By Jacquie De Almeida
The 85-carat citrine Bonnie Trudel is wearing around her neck is in its natural state—rough, although wrapped with handcrafted silver, allowing the stone’s energy to emanate.
Its powers, as she explains it, are protection, success, and luck.
Ruby, says Abraham Konialian, the jewellery’s designer, brings love, growth, and healing, while amethyst embodies not only healing, but enlightenment and protection.
As folklore would have it, gemstones are thought to hold mystical powers, but if your beliefs are rooted in less supernatural sentiments, Trudel says, consider them simply birthstones.
“Every piece is different,” Konialian tells Jewellery Business from his booth at CJ Expos”“Toronto. “All the powers are represented by coins that drop from the chain down the wearer’s back. We try to get our point across by contrasting the different powers each stone is said to represent and in addition to that, we brand the stone as the energy it carries. Our generation is also moving toward that natural and environmental scene.”
In an industry where innovation and one-of-a-kinds are top of mind with buyers, response to the line has been positive, he says of the jewellery he makes himself in Newmarket, Ont.

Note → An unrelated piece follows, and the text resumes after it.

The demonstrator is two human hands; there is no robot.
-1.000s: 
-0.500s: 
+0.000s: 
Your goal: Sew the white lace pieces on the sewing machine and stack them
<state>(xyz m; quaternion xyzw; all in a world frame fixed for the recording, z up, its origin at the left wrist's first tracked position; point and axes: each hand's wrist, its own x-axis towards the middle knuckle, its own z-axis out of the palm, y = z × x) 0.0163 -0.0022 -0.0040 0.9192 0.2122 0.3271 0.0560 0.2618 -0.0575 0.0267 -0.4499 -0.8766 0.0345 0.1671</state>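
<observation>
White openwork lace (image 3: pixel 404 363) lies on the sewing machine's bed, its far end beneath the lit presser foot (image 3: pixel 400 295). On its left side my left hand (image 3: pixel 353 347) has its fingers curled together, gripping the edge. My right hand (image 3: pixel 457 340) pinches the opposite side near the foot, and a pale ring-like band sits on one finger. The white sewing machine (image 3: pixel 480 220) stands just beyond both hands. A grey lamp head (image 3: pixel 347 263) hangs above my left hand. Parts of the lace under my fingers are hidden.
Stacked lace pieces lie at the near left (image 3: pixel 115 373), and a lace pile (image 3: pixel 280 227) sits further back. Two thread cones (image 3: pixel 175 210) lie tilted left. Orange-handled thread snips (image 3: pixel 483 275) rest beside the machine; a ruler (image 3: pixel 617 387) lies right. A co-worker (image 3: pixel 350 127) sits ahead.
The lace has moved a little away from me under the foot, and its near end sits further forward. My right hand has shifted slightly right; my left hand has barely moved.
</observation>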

It’s the first time Cadoryn, Konialian’s company, has exhibited at a trade show. This also happens to be the second Canadian trade show of the year. The Canadian Jewellery Group (CJG) kicked things off a day earlier, while CJ Expos”“Edmonton and Expo Prestige in Montreal were held in the weeks that followed. The events offer Canadian retailers their last chance to stock up before the holiday rush.
The Christmas shopping season is traditionally the time of year where jewellers see the bulk of their sales, but they may be in for a bit of a challenge. The Conference Board of Canada’s July index of consumer confidence found Canadians were less optimistic about jobs. Although the numbers were up compared to July 2013, it was the third consecutive month they had fallen this year.